R also offers a built-in function that is more intuitive to evaluate conditions.

mat <- matrix(0:19, 5, 4)
mat <- ifelse(mat < 5, 0, mat)

# OR

mat <- matrix(sample(c(NA, 1:10), 50, replace = TRUE), 5, 10)
mat <- ifelse(is.na(mat), 0, 1)

In the first example, ifelse looks for all the conditions there are TRUE in the statement mat < 5 and replaces them by the first action (transform in 0), otherwise does the altervative action (keep originals). In this case, I told R to keep the original mat values where the condition did not occur. Similarly, in the second example, I told R to replace all existing numbers with 1 and replace missing values with 0. VERY IMPORTANT: ifelse can be very handy, but for heavy and repetitive tasks, it is considerably slower than regular if and else statements.

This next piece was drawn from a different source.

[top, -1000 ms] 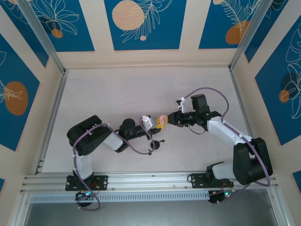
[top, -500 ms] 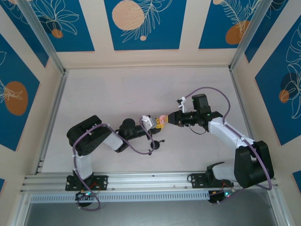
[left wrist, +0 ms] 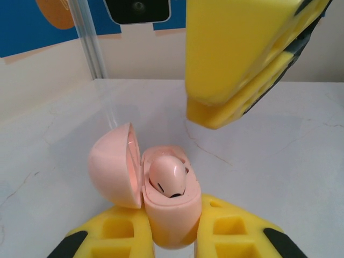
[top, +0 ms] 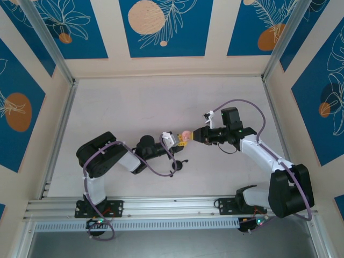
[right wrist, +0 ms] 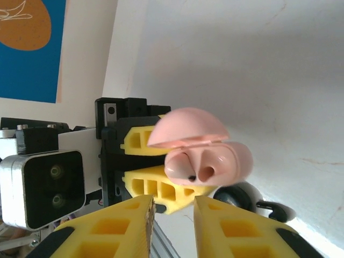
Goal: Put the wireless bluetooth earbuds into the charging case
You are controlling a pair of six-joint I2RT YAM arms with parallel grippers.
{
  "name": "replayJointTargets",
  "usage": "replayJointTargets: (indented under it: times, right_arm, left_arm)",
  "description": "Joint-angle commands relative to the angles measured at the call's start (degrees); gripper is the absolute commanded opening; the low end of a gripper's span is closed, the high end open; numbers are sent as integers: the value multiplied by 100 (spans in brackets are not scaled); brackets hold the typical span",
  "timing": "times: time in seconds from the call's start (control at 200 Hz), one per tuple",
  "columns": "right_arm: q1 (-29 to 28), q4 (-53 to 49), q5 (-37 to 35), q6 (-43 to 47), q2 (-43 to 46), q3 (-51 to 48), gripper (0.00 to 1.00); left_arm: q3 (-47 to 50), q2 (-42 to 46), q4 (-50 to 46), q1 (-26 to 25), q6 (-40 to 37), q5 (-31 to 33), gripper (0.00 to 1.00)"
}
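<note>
Rail: a ribbed aluminium rail (top: 172,207) runs along the near edge, with both black arm bases bolted to it.
Dark object: a small, round, glossy black thing (top: 179,164) lies on the table just nearer than the left arm's wrist; what it is cannot be told.
Left gripper: the left gripper (left wrist: 172,236) has blocky yellow plastic fingers with square hollows and black tips, and they are clamped on the lower half of the charging case.
Charging case: the charging case (left wrist: 167,212) is pale pink, smooth and egg-rounded, and is held above the table between the two arms.
Lid: the domed lid (left wrist: 113,166) is swung open to one side on its hinge, its inside a warmer pink.
Earbud: one pale pink earbud (left wrist: 167,177), glossy and oval with small dark marks, sits in the case's well. In the right wrist view a hollow shows beside it.
Right gripper: the right gripper (right wrist: 173,220) faces the case at close range without touching it. Its yellow fingers stand a narrow gap apart, with nothing seen between them.
Table: the table (top: 134,107) is pale and matt with faint marble-like veins.
Walls: the wall panels (top: 161,27) are cream with blue fields, peach discs and white leaf outlines.
</note>
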State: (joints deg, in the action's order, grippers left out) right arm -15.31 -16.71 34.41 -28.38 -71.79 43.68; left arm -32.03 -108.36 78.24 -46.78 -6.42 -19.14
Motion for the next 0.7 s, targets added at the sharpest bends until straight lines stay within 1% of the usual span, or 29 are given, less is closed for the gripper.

As above, another way of controlling the flow of actions is to set them to occur for a specific number of times. We achieve that using the command for

salad <- c("lettuce", "carrots", "tomatos")
amounts <- c("1 bunch", "1 package", "1 bag")
for (vegetable in seq_along(salad)) {
    print(paste0("Our salad has ", amounts[vegetable], " of ", salad[vegetable]))
}
## [1] "Our salad has 1 bunch of lettuce"
## [1] "Our salad has 1 package of carrots"
## [1] "Our salad has 1 bag of tomatos"

Notice that at each loop, the index vegetable takes a value following the sequence of the vector salad. During the first loop, vegetable, in this particular case, is going to be 1, then 2, and finally 3.

for (index in 1:3) {
    print(index)
}
## [1] 1
## [1] 2
## [1] 3

The index can take any name you want (preferably names that do not overlap with existing objects or functions). Conventionally, when we deal with matrices or data.frames, we use the index i to denote rows and the index j to denote columns. Example:

mat <- matrix(1:4, 2, 2)
mat
##      [,1] [,2]
## [1,]    1    3
## [2,]    2    4
for (i in 1:nrow(mat)) {
    for (j in 1:ncol(mat)) {
        print(mat[i, j])
    }
}
## [1] 1
## [1] 3
## [1] 2
## [1] 4

At this point you may be wondering if we can mix the different approaches and the answer is yes. For a certain for loop, you may want to compute your action only if a condition is matched.

set.seed(10)
mat <- matrix(rpois(16, lambda = 11), 4, 4)
mat
##      [,1] [,2] [,3] [,4]
## [1,]   11   12   14   13
## [2,]   10    6   13   11
## [3,]    6   10   10    7
## [4,]    8    8   14   13
for (i in 1:nrow(mat)) {
    for (j in 1:ncol(mat)) {
        if (mat[i, j] >= 10) {
            next
        } else {
            print(paste0("element at row ", i, ", column ", j, ", is smaller than 5"))
        }
    }
}
## [1] "element at row 2, column 2, is smaller than 5"
## [1] "element at row 3, column 1, is smaller than 5"
## [1] "element at row 3, column 4, is smaller than 5"
## [1] "element at row 4, column 1, is smaller than 5"
## [1] "element at row 4, column 2, is smaller than 5"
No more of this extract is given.